Many are hesitant to diagnose Alzheimer’s early because it will only add stress for patients’ families. Even once patients are diagnosed with cognitive impairment, the hurdles to starting treatment are high. Renzi-Hammond noted that many patients don’t have immediate access to the neurologists who do the work-ups for disease, the PET scanners that are used to identify the hallmark clumps of amyloid plaque in the brain, or the magnetic resonance imaging scanners used to monitor patients for safety.
“The problem isn’t this drug. Sure. It has risks,” said Jason Karlawish, co-director of the Penn Memory Center at the University of Pennsylvania. “But the problem was the drug and the system — namely with a system of care for its delivery.”
Karlawish said his memory center infused its first patient with Leqembi on Nov. 16. He said that in the six months since, the number of patients who have received the drug there has climbed into the double-digits, reaching roughly 50 people. That, he said, required setting up an infrastructure that “either didn’t exist or existed in bits that had to be put together.”
Stitching together that treatment delivery system is labor-intensive. First, doctors must accurately diagnose mild cognitive impairment, memory loss that can be a sign of early Alzheimer’s. Then they must image the brain to look for small bleeds, and separately to look for markers of amyloid. Patients must also be tested for the APOE4 gene variant, which can affect how patients respond to Leqembi and similar drugs. They and their families must be counseled about the gene, which also increases the risk of developing Alzheimer’s disease in healthy people.
The drug has to be given intravenously over the course of one hour, via infusion. Access to places where this can be done represents another obstacle. Renzi-Hammond noted that this set of problems is not unique to Alzheimer’s. For patients with strokes, giving a clot-busting drug soon after a stroke occurs can improve outcomes. But for patients in one of the counties that her group tries to reach, the time between when those patients experience the onset of stroke symptoms and when they actually arrive at an emergency department averages 26 hours — far too late to benefit from such drugs.
The slow uptake of the new Alzheimer’s drug — which, the doctors noted, is expensive (list price: $26,500 a year) and which Karlawish said can cost patients thousands of dollars after insurance — is a symptom of larger problems with the health care system. Even before the development of effective therapies, Karlawish noted, there were plenty of reasons to diagnose Alzheimer’s. Studies decades ago showed that patients and caregivers benefit from access to long-term care and support. “The problem is we never built a system that delivers long-term care services and support,” Karlawish said.
New technologies and medical advances, the experts said, will lead to wider access.

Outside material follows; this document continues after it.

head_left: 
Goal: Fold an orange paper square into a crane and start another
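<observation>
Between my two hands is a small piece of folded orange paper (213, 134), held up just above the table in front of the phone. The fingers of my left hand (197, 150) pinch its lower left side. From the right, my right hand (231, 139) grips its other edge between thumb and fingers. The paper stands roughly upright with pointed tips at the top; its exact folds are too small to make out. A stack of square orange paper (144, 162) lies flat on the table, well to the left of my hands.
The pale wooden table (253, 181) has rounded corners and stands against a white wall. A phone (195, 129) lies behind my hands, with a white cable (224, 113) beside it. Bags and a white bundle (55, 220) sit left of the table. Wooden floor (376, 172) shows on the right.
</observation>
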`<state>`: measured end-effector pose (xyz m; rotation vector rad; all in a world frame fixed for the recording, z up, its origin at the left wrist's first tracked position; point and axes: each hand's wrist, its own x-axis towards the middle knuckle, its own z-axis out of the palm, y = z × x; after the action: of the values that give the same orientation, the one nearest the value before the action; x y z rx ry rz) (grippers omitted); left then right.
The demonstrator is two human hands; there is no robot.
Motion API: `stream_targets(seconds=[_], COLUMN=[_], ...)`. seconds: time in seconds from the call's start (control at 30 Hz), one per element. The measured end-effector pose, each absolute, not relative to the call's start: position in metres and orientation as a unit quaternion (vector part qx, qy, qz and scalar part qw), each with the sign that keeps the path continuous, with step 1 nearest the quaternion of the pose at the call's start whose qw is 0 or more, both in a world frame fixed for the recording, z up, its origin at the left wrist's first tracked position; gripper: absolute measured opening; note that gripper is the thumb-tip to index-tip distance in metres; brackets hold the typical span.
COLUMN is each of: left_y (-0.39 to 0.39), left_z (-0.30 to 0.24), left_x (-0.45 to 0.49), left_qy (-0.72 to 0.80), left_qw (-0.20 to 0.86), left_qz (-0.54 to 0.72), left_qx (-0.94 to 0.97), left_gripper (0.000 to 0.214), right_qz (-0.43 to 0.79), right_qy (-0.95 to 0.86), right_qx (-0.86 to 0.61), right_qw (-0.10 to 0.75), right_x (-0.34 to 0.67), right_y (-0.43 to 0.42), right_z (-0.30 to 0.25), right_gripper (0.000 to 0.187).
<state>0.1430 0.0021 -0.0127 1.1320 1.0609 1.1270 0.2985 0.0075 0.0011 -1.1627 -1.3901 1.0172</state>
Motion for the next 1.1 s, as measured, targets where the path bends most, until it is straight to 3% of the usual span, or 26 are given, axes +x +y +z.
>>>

With regard to Leqembi itself, a newer version of the drug will likely be given as a shot, not an intravenous infusion. Blood tests could eventually be used to identify which patients have amyloid in their brains.
But solutions can be tougher to put into practice than one would expect. One obvious way to help patients in rural areas would be to offer them appointments via telehealth. But RenziHammond said when they offered telemedical evaluations to rural patients, they heard a “resounding no.”
There were questions around privacy, and around quality of care.
“It was not the slam dunk that I thought it would be.”